### Aim of the task
Transcribe the listing verbatim, please, with images dropped.

### Data segment
--------------------------------------------------

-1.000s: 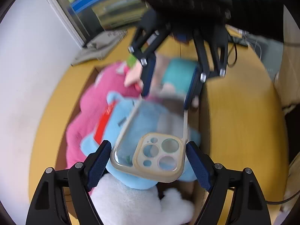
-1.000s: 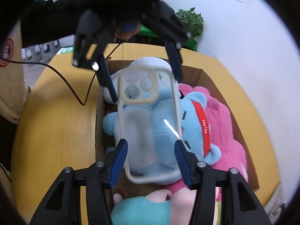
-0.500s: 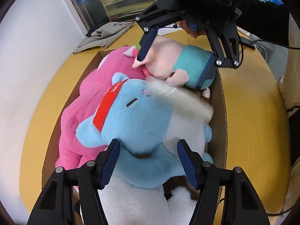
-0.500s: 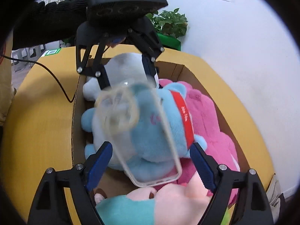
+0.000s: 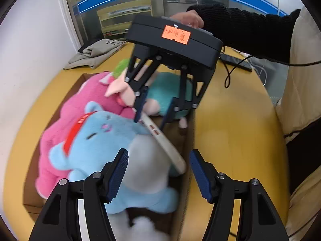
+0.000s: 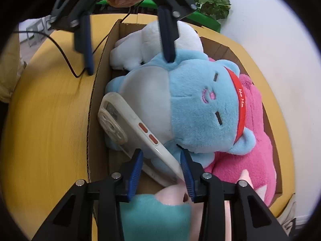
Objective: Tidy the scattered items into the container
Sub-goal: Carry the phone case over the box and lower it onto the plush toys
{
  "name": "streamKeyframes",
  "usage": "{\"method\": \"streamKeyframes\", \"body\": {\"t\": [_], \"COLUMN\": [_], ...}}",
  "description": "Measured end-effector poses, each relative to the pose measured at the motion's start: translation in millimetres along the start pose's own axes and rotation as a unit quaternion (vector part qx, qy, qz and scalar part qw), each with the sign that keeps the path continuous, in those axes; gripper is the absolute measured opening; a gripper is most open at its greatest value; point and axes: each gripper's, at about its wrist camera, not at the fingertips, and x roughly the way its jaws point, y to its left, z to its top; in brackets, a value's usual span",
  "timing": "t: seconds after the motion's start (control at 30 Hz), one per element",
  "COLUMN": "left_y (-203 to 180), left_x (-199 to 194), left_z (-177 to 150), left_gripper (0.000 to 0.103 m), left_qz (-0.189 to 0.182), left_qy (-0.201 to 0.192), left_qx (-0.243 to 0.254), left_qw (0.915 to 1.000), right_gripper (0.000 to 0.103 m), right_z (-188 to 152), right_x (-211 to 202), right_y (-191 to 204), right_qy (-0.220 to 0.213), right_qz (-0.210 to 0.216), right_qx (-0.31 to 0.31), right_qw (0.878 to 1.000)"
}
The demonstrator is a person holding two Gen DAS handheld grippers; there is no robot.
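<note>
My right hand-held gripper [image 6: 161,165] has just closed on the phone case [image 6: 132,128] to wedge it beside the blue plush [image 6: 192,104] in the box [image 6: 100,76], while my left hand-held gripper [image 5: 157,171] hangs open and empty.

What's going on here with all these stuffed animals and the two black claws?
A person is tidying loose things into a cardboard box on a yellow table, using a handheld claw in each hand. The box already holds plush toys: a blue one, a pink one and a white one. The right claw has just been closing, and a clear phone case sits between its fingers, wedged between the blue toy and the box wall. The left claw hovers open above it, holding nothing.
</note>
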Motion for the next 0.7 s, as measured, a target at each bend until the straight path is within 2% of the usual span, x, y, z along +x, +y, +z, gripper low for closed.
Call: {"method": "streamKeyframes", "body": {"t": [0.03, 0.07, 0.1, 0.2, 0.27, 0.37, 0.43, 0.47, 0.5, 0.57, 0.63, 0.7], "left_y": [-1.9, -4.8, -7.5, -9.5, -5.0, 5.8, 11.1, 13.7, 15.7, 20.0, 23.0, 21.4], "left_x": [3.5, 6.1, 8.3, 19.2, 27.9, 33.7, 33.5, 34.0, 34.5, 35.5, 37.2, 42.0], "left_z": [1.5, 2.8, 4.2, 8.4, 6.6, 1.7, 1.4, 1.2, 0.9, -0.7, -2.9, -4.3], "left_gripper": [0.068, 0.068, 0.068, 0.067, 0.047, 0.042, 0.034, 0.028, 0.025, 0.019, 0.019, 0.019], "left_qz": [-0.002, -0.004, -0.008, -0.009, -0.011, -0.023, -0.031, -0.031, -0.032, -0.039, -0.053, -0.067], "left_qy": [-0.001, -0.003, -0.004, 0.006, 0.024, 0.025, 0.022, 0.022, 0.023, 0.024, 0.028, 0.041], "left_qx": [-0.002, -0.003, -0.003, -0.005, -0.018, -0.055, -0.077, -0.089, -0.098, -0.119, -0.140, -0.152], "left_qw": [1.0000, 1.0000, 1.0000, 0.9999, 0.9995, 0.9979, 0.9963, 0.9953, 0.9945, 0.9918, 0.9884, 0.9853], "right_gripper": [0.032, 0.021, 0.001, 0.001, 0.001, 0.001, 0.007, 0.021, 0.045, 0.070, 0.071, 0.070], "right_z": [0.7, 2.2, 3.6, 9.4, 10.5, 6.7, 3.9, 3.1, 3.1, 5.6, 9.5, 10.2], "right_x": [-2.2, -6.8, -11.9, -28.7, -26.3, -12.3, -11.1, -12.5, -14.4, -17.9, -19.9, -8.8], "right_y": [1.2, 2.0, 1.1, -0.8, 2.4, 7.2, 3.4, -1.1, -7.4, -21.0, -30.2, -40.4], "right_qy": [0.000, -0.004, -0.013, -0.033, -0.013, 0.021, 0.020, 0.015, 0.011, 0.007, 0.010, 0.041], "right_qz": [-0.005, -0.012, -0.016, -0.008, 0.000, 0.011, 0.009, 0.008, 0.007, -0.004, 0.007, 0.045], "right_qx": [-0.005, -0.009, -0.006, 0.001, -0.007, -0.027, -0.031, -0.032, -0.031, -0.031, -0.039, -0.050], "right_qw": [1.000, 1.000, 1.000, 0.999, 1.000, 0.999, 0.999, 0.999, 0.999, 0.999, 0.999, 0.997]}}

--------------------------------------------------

### Response area
-1.000s: 
-1.000s: 
-0.500s: 
-0.500s: 
+0.000s: 
+0.000s: 
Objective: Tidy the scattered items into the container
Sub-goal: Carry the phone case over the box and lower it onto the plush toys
{
  "name": "streamKeyframes",
  "usage": "{\"method\": \"streamKeyframes\", \"body\": {\"t\": [_], \"COLUMN\": [_], ...}}",
  "description": "Measured end-effector poses, each relative to the pose measured at the motion's start: translation in millimetres along the start pose's own axes and rotation as a unit quaternion (vector part qx, qy, qz and scalar part qw), each with the sign that keeps the path continuous, in those axes; gripper is the absolute measured opening; a gripper is most open at its greatest value; point and axes: each gripper's, at about its wrist camera, not at the fingertips, and x roughly the way its jaws point, y to its left, z to its top; in brackets, a value's usual span",
  "timing": "t: seconds after the motion's start (control at 30 Hz), one per element",
  "COLUMN": "left_y (-203 to 180), left_x (-199 to 194), left_z (-177 to 150), left_gripper (0.000 to 0.103 m), left_qz (-0.189 to 0.182), left_qy (-0.201 to 0.192), left_qx (-0.243 to 0.254), left_qw (0.915 to 1.000), right_gripper (0.000 to 0.103 m), right_z (-188 to 152), right_x (-211 to 202), right_y (-191 to 204), right_qy (-0.220 to 0.213), right_qz (-0.210 to 0.216), right_qx (-0.31 to 0.31), right_qw (0.878 to 1.000)"
}
The demonstrator is a person holding two Gen DAS handheld grippers; there is no robot.
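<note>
My right hand-held gripper [image 6: 161,165] has just closed on the phone case [image 6: 132,128] to wedge it beside the blue plush [image 6: 192,104] in the box [image 6: 100,76], while my left hand-held gripper [image 5: 157,171] hangs open and empty.

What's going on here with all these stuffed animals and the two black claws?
A person is tidying loose things into a cardboard box on a yellow table, using a handheld claw in each hand. The box already holds plush toys: a blue one, a pink one and a white one. The right claw has just been closing, and a clear phone case sits between its fingers, wedged between the blue toy and the box wall. The left claw hovers open above it, holding nothing.
</note>
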Motion for the next 0.7 s, as measured, a target at each bend until the straight path is within 2% of the usual span, x, y, z along +x, +y, +z, gripper low for closed.
Call: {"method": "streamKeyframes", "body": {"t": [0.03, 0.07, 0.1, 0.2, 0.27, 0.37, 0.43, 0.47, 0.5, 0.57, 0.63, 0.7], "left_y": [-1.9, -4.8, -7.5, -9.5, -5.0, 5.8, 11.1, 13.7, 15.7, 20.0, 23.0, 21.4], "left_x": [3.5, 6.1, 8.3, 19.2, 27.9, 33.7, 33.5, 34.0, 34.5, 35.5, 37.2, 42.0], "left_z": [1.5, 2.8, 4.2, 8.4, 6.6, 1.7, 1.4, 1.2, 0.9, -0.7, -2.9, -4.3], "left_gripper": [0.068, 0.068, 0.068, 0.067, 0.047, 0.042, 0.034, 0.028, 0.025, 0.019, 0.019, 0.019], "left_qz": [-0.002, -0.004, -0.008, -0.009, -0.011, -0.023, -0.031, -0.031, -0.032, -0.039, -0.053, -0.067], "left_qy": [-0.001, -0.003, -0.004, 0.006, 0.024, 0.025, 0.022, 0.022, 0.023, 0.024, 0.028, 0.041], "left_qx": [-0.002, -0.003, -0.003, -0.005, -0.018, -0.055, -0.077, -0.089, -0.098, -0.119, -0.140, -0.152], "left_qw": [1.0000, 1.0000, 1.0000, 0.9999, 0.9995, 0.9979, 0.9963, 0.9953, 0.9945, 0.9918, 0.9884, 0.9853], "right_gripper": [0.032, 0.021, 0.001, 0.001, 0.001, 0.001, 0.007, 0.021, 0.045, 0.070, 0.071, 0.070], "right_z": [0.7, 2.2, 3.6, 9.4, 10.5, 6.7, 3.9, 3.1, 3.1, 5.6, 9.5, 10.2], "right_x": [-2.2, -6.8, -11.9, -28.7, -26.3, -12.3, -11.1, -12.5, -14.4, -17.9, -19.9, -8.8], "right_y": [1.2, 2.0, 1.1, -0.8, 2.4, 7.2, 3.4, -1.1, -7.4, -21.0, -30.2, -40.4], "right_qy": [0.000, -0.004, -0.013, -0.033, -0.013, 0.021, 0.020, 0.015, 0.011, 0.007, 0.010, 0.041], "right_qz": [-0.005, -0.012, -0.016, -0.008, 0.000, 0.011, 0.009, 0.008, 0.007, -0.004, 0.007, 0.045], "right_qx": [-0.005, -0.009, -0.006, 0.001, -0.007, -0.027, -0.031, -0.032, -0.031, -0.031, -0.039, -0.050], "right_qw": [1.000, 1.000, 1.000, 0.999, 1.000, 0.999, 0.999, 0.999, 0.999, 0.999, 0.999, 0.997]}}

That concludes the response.